Trees are indicators of life. Their seasonal changes mimic our own patterns. They lift their leafy up; they send roots down deep into the soil. They are both grounded and growing, stationary and on the move. They stretch, they reach, they seek what gives them life—water, soil, and sun.

Nature teaches us. It is the first expression of God, remember—let there be light and life, and fruit bearing trees.  All of creation is connected in the Creator in ways we’re still learning about.  Scientists recently discovered how trees are connected to each other and can communicate and transmit chemicals between them through the web of fungal connections called mycelium. Wow!

The love of God is revealed in all that God has infused with life. So, it should not surprise us that images of trees, shrubs, water, and earth appear throughout our scriptures. These images are of God and of God’s blessed relationship with us. 

In our Gospel, Jesus preaches the Beatitudes in his Sermon on the Plain. For each present reality—poverty, hunger, weeping, hatred—Jesus offers a promise that is to come. The poor will reap the kingdom, the hungry will be filled, the ones who weep will laugh, and the ones who are excluded will leap for joy. There is promise of immediate change, though.  Even those who are right there in Jesus’ presence and hear his words the moment he speaks them are promised gifts of life and joy to come, but not that very day.

Jeremiah 17 and Psalm 1 paint a similar picture. The green, fruit-bearing tree shall be our hope and future. That tree shall not fear when heat comes, and its leaves shall stay green. Even in darkness and drought, the tree shall grow. Even when everything around it tries to take away its life, be that desert heat or bitter cold, the tree shall not die. In the Lord’s care, the tree will live.

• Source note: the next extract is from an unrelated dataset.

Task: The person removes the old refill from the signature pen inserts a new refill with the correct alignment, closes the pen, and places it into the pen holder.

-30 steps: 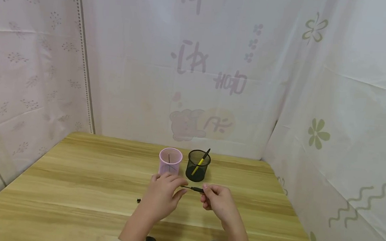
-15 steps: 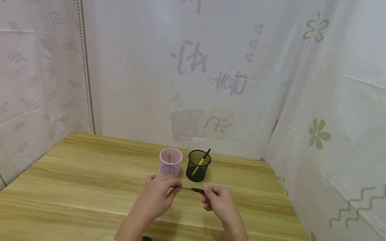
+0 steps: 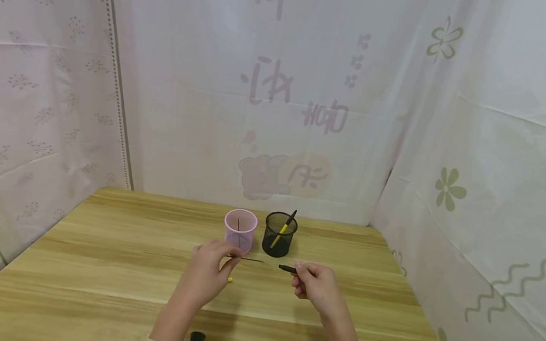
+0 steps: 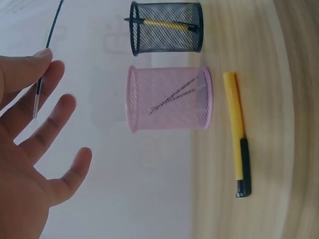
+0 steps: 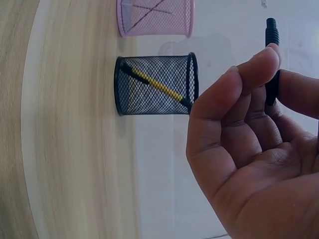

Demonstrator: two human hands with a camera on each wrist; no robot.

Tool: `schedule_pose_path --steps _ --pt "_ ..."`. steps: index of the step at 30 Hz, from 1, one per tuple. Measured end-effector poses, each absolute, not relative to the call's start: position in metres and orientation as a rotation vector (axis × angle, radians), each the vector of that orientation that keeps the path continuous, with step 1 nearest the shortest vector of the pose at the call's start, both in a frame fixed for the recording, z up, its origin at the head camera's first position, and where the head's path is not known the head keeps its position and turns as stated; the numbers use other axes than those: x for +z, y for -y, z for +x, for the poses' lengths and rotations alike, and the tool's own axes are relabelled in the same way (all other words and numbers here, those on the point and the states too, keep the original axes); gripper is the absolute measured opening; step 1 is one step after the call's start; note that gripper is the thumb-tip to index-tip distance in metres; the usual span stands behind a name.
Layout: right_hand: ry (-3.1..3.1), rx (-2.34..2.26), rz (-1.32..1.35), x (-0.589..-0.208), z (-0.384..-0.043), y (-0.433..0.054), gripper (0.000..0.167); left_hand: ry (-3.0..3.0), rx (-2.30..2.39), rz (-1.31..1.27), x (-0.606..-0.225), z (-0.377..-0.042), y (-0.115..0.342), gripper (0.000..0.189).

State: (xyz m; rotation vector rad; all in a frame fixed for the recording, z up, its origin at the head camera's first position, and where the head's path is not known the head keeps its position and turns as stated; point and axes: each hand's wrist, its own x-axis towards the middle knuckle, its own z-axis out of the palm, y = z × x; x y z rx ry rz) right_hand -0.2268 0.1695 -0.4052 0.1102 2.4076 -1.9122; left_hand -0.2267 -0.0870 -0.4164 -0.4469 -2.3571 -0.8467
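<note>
Between thumb and forefinger, my left hand (image 3: 206, 271) pinches a thin dark pen refill (image 3: 251, 260), whose clear end shows below the fingers in the left wrist view. The other left fingers are spread. My right hand (image 3: 317, 290) pinches the black threaded front section of a pen (image 5: 272, 32), its threaded end toward the refill. A gap separates refill and front section. On the table lies a yellow pen barrel (image 4: 233, 124) with a black clip, mostly hidden behind my left hand in the head view.
Behind the left hand stands a pink mesh pen cup (image 3: 240, 237) with thin dark refills inside. Right of it, a black mesh pen cup (image 3: 268, 244) holds a yellow and black pen (image 3: 282, 232). Printed curtains (image 3: 199, 133) hang beyond the wooden table (image 3: 105, 264).
My left hand has moved left, drawing the refill out of the black front section. My right hand has shifted slightly right. A yellow end of the barrel now shows beside my left hand.
</note>
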Motion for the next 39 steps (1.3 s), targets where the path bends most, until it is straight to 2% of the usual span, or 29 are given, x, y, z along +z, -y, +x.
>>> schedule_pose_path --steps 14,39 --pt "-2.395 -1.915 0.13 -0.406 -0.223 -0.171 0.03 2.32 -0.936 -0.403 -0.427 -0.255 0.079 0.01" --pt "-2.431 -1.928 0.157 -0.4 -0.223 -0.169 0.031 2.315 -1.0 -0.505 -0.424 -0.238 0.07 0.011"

It is not the future we trust in though; it is God. We don’t trust in ourselves. We trust in the God who blesses us through our troubled present and leads us to the other side—to a future of hope. When we despair, we hope in God who holds the past, present, and the future—God who knows the poor, the hungry, the weeping, the hated, the excluded, the defamed. God who keeps promises.

But that’s not the end of the passage is it?  At the end of the Sermon on the Plain, Jesus continues to speak of a future—but this time, a future of woe for those who are rich, who are full, who are laughing now. Their promised future shall be filled with sorrow and emptiness. It’s an uncomfortable, even scathing promise. In Jeremiah, those whose hearts turn away from the Lord “shall be like a shrub in the desert,” parched and alone in the wilderness. The other side of the blessing is woe. The other side of promised hope is the reality of lived suffering and despair.

We inevitably live in both conditions—trusting in God or trusting in ourselves. Hungry and full, weeping and laughing, hated and loved. Jesus reminds us that when we are full, we can be sure that we will one day be empty again, and that the only true fullness that endures is from God. When we are weeping, we can be sure that we will one day laugh and rejoice, and that our joy is from God. For every part of life, there is another time that God holds before us, ensuring that we do not forget God’s presence and power infused in everything we do and through everything we live.

As the changing seasons remind us, God’s promise is that there is always another experience and always a reason to hope. It is winter, even here, and spring will come.  I close with one of my favorite scriptures, this time from the Living Bible translation. 

Ephesians 3:17-19 

17 And I pray that Christ will be more and more at home in your hearts, living within you as you trust in him. May your roots go down deep into the soil of God’s marvelous love; 18-19 and may you be able to feel and understand, as all God’s children should, how long, how wide, how deep, and how high God’s love really is; and to experience this love for yourselves, though it is so great that you will never see the end of it or fully know or understand it. And so at last you will be filled up with God’s own self.